The demo is always clean. Agent receives alert, reasons through it, calls the right tool, closes the ticket. Twelve seconds.

Production is not the demo.

What actually breaks

The first thing that surprised me was how often the problem isn’t the LLM — it’s the contract between the agent and the systems around it. Tools that return inconsistent schemas. APIs that time out silently. Upstream data that’s stale by the time the agent reads it.

In a telco NOC context, this is especially sharp. Network management systems weren’t designed with agents in mind. They were designed for humans who can tolerate ambiguity, ask follow-up questions, and know when to escalate.

Agents don’t know when they don’t know.

The retry trap

Our agent was silently retrying a network query eleven times before we added proper observability. We had no idea. From the outside it looked like a slow response. Inside, it was a loop.

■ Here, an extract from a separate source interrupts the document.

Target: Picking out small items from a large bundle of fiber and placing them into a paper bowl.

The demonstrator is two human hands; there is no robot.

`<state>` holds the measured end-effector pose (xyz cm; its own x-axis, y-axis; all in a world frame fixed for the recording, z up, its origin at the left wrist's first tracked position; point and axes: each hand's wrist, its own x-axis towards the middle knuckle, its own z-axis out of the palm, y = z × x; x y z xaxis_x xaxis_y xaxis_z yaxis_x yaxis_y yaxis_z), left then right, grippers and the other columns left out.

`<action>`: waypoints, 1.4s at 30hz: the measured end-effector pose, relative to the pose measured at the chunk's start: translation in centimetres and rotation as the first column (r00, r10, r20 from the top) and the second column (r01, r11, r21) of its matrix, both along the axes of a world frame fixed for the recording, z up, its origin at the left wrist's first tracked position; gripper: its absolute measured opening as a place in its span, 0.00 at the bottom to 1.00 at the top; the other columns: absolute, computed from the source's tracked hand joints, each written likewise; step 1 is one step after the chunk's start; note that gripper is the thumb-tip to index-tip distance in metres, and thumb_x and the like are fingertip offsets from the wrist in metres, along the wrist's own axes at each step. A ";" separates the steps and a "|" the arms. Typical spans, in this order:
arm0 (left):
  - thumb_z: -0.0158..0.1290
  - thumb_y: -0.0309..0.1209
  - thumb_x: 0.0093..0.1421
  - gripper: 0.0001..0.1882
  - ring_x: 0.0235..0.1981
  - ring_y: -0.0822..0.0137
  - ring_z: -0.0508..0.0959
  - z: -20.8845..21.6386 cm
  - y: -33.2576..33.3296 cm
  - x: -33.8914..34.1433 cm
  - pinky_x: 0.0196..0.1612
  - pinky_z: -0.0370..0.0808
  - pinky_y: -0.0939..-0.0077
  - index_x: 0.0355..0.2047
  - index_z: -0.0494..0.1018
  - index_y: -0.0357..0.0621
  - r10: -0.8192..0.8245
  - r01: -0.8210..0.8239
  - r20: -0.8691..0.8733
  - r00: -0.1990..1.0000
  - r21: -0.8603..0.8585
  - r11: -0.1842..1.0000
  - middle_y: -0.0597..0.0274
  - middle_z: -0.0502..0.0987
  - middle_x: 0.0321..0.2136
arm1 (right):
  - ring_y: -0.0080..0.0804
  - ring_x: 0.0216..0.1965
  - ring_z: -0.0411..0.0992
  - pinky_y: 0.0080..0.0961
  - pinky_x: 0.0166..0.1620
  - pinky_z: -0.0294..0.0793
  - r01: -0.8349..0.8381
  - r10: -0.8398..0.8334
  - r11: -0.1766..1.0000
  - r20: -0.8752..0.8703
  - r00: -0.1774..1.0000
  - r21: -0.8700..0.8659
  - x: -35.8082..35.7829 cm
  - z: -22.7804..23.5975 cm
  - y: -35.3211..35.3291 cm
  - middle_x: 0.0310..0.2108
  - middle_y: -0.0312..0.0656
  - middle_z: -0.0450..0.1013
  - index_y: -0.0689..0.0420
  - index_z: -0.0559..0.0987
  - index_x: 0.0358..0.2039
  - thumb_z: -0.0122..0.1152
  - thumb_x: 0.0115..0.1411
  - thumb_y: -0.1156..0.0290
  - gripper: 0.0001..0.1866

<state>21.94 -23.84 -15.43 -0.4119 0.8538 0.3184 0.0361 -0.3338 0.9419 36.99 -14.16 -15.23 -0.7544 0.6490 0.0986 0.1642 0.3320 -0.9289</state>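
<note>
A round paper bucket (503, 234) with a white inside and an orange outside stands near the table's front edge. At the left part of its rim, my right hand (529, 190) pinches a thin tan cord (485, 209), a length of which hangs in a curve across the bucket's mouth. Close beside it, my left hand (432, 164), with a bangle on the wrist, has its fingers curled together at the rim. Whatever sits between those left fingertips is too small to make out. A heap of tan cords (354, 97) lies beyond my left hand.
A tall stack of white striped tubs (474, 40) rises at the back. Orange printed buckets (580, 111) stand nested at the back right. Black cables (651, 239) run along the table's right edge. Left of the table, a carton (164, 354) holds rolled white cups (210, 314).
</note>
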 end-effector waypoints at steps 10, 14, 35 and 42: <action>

This isn’t an LLM problem. It’s a systems design problem. And it’s the kind of thing that only shows up when you move beyond the sandbox.

What we changed

Three things made the biggest difference:

  1. Explicit failure modes — every tool now returns a structured error with a reason field the agent can reason about, not just an HTTP 500
  2. Observability first — we instrumented agent steps before we cared about accuracy. You can’t improve what you can’t see.
  3. Escalation as a first-class action — the agent can and should say “I don’t know, here’s what I found, routing to human.” That’s not a failure. That’s the design.

The actual lesson

Agentic AI in production is less about the intelligence of the agent and more about the quality of the environment you build around it. The agent is almost never the bottleneck.

If you’re planning to put an agent into a complex operational environment — telco, logistics, finance — spend twice as long on tool contracts and observability as you do on prompt engineering. The prompt is the easy part.